BREAKING NEWS

! BREAKING NEWS ! Je quitte la Martinique à l'été 2022. N'hésitez pas à me solliciter pour programmer des rencontres dès la rentrée, je serai enchantée de vous retrouver !

samedi 11 juin 2022

Own-voice

Depuis quelques années, certains.nes sont d'avis qu'on ne devrait pas écrire sur des sujets pour lesquels on n'est pas concerné. C'est un débat que je trouve intéressant, car il nous fait osciller entre le " qui suis-je pour me mettre à la place d'un autre" et le " l'empathie ne nous le permet-elle pas ?".
Personnellement, je suis ouverte à toutes les discussions, tant qu'elles se font dans le respect et l'ouverture à l'autre (c'est l'histoire du 6 et du 9, voir ci-dessous) et j'aime à penser qu'on s'enrichit toujours à entendre des points de vue différents des nôtres. 

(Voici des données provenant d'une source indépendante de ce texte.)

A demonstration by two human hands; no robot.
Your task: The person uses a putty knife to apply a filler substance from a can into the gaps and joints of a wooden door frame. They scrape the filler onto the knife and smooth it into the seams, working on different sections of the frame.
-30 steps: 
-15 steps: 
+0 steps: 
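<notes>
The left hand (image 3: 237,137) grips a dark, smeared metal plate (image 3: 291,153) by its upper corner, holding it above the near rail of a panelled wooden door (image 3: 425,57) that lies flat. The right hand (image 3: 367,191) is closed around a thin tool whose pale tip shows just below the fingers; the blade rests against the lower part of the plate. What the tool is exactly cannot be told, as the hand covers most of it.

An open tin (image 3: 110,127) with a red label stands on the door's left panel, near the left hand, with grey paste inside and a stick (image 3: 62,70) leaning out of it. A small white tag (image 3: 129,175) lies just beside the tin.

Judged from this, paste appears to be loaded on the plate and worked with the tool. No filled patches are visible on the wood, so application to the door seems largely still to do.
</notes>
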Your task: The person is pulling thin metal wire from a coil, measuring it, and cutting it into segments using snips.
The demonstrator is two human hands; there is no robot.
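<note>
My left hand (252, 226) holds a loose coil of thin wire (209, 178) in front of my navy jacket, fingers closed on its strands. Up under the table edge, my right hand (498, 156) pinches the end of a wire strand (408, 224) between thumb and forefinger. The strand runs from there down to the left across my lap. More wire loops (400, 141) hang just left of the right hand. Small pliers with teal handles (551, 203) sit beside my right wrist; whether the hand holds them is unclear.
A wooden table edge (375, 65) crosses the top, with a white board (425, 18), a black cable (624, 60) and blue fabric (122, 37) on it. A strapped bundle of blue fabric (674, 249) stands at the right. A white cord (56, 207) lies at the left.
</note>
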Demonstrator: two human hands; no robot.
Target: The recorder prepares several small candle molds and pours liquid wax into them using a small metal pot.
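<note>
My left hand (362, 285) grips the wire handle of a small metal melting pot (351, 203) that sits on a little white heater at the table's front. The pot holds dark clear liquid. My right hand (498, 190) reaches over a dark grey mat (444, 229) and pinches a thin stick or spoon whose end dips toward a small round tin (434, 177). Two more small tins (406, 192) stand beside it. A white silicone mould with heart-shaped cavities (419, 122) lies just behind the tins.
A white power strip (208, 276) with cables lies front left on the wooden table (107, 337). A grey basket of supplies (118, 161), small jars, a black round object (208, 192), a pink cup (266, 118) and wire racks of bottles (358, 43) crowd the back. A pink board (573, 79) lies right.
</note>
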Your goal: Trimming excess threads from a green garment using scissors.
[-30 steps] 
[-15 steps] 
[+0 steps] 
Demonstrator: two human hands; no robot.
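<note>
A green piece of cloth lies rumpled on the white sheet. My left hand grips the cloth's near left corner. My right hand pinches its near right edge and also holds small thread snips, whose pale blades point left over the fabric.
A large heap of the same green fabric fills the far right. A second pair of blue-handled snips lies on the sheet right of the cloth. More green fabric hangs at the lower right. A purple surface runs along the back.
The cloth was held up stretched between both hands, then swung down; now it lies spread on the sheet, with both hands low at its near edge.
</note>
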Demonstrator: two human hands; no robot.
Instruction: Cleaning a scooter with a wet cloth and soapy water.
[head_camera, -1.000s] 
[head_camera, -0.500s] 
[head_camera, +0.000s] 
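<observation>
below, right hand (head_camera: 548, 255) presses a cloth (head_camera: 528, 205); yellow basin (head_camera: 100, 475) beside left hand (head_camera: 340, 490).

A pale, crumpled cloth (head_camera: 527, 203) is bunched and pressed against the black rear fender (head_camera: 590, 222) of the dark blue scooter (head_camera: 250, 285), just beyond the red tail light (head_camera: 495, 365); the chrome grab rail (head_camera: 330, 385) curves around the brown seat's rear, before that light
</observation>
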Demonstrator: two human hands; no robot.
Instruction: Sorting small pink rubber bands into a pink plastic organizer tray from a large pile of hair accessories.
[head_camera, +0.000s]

Pour ma part (mon avis est peut-être naïf ou simpliste, je ne prétends pas du tout le contraire), je me dis qu'on peut, effectivement, ne pas être "concerné" de par son ethnie/ culture...mais qu'on peut l'être en tant qu'être humain. 
C'est la raison pour laquelle je crois qu'il y a de la place pour tout le monde.
C'est aussi la raison pour laquelle j'aime tant écrire sur des cultures et époques différentes, qu'il s'agisse de m'indigner contre des injustices, des inégalités, ou de mettre en lumière des richesses et des modes de pensée desquels on a tous à apprendre.
Evidemment, l'angle et le prisme retenus sont importants. D'ailleurs, dans mes romans, lesdites cultures ne sont pas le sujet central, mais le décorum d'un sujet plus universel. 
En tous cas, à
chaque fois que je m'y attelle, c'est un énorme travail de documentation et de mise à nu de soi pour tenter de revêtir l'habit de l'autre, avec respect, honnêteté, humilité. Et si par malheur je le fais mal, c'est à moi que je fais du tort.

Dans ce cadre, je vais vous raconter une petite histoire à propos de Sweet Sixteen, un roman qui n'est donc pas "own voice", puisque j'y raconte l'histoire des neuf premiers étudiants noirs qui sont entrés dans un lycée de blancs, dans les années 50 aux EU (quoique...il est aussi question de blancs dans ce roman, si tant est qu'on peut se sentir légitime ou non par la seule couleur de sa peau). 
Il s'agit d'un roman qui est très souvent étudié en classe de collège et pour lequel je fais beaucoup de rencontres scolaires, 10 ans après.
L'une d'entre elles a été fondamentale dans mon parcours d'autrice.
C'était il y a 6 ou 7 ans, dans l'ouest de la France.
A la fin de la séance, une jeune fille a demandé à prendre la parole. Devant une soixantaine d'élèves (et on sait combien le regard de l'autre peut être pesant à cet âge là), elle a expliqué que toute sa famille était raciste, et qu'elle, élevée dans ce contexte, ne s'était jamais vraiment interrogée sur ses propres croyances. Elle aussi s'imaginait donc raciste, depuis 13 ans. 
Jusqu'à ce qu'elle se retrouve avec Sweet Sixteen entre les mains, lecture imposée par sa professeure de français.
Je n'oublierai jamais les paroles de cette jeune fille. 
" Grâce à vous, madame, et à votre livre, j'ai l'impression d'avoir ouvert les yeux. Maintenant je sais que je ne serai plus jamais raciste, de toute ma vie".
C'est un souvenir que je chéris et que j'aime à ressortir de temps en temps, quand je doute ou quand je suis agressée sur le choix de mes sujets. Parce que si mon travail n'a servi qu'à une chose, à faire grandir une seule personne, alors je me dis qu'il n'est pas tout à fait illégitime. Et que quand il s'agit d'aller vers davantage d'humanité, on est tous concernés. 










 




Je finirai en citant Alain Mabanckou "Quand on ne regarde le monde que par le prisme de la politique identitaire, on est entré dans un espace qui est le contraire de la littérature.”